What is expected:
From the entries that follow, copy exactly the lines beginning at the line holding "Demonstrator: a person" and continuing through the line holding "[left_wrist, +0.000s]".

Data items
- - -
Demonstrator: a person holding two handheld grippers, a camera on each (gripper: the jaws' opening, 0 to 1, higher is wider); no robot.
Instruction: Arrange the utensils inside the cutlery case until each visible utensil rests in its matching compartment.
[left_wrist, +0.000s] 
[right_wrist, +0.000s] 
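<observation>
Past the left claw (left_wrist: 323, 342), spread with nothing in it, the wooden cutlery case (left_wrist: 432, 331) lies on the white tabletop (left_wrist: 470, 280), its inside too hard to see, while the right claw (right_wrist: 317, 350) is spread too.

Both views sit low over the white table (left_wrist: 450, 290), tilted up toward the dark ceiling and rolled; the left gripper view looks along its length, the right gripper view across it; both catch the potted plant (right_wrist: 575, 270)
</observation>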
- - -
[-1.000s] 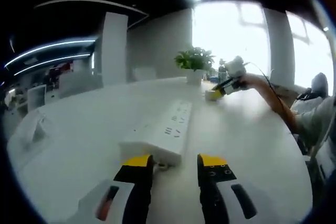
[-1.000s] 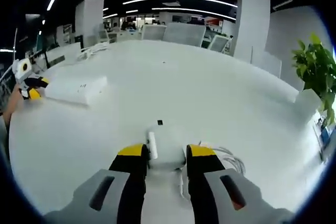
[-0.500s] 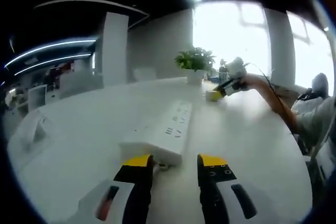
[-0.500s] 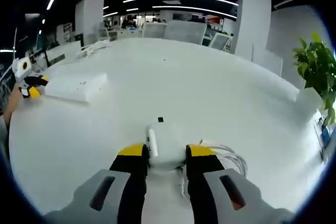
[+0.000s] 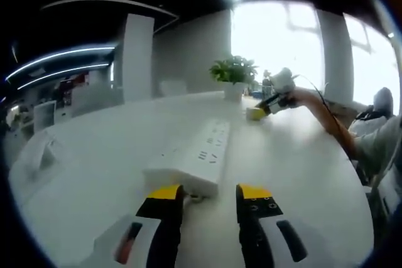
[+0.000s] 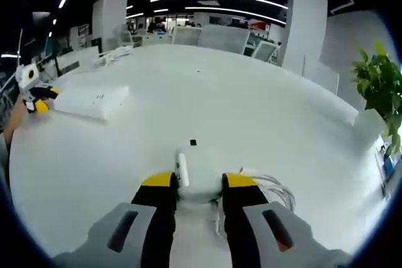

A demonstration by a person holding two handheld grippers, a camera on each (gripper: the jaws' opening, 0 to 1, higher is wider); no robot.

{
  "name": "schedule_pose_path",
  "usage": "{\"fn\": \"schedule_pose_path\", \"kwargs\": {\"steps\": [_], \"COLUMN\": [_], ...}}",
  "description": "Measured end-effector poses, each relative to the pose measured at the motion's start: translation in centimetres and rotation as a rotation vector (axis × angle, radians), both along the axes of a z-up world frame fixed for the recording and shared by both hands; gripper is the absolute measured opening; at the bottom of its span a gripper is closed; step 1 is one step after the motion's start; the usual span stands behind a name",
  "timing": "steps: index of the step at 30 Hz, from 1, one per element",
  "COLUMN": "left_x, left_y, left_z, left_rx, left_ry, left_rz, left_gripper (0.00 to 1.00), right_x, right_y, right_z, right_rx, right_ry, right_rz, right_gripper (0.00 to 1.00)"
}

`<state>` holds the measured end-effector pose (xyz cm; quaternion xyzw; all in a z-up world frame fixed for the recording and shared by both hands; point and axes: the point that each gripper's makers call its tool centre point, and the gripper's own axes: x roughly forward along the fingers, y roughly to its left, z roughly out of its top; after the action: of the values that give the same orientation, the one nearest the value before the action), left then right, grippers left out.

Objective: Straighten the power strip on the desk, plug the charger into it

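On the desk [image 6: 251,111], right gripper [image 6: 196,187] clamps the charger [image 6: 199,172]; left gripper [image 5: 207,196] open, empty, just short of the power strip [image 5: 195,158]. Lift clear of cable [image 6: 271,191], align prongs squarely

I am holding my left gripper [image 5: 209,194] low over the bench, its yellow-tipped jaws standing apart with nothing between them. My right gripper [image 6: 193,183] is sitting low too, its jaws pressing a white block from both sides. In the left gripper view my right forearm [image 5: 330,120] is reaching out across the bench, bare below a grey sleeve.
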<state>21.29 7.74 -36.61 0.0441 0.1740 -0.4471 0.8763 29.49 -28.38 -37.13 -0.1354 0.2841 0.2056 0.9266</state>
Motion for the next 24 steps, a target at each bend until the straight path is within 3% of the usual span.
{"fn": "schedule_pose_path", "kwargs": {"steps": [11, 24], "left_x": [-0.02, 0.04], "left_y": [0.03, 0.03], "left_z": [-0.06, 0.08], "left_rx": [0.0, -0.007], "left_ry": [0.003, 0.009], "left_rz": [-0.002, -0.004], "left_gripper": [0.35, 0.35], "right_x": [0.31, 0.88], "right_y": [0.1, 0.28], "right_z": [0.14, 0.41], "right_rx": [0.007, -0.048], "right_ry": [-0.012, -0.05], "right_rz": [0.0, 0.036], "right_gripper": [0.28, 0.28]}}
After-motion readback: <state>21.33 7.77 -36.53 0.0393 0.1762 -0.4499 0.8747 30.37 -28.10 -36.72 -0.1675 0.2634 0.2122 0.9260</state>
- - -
Expected answer:
Demonstrator: a person holding two handheld grippers, a camera on each (gripper: the jaws' opening, 0 to 1, higher is wider); no robot.
Instruction: Arrange the utensils inside the cutlery case until each visible utensil rests in its matching compartment.
[left_wrist, +0.000s] 

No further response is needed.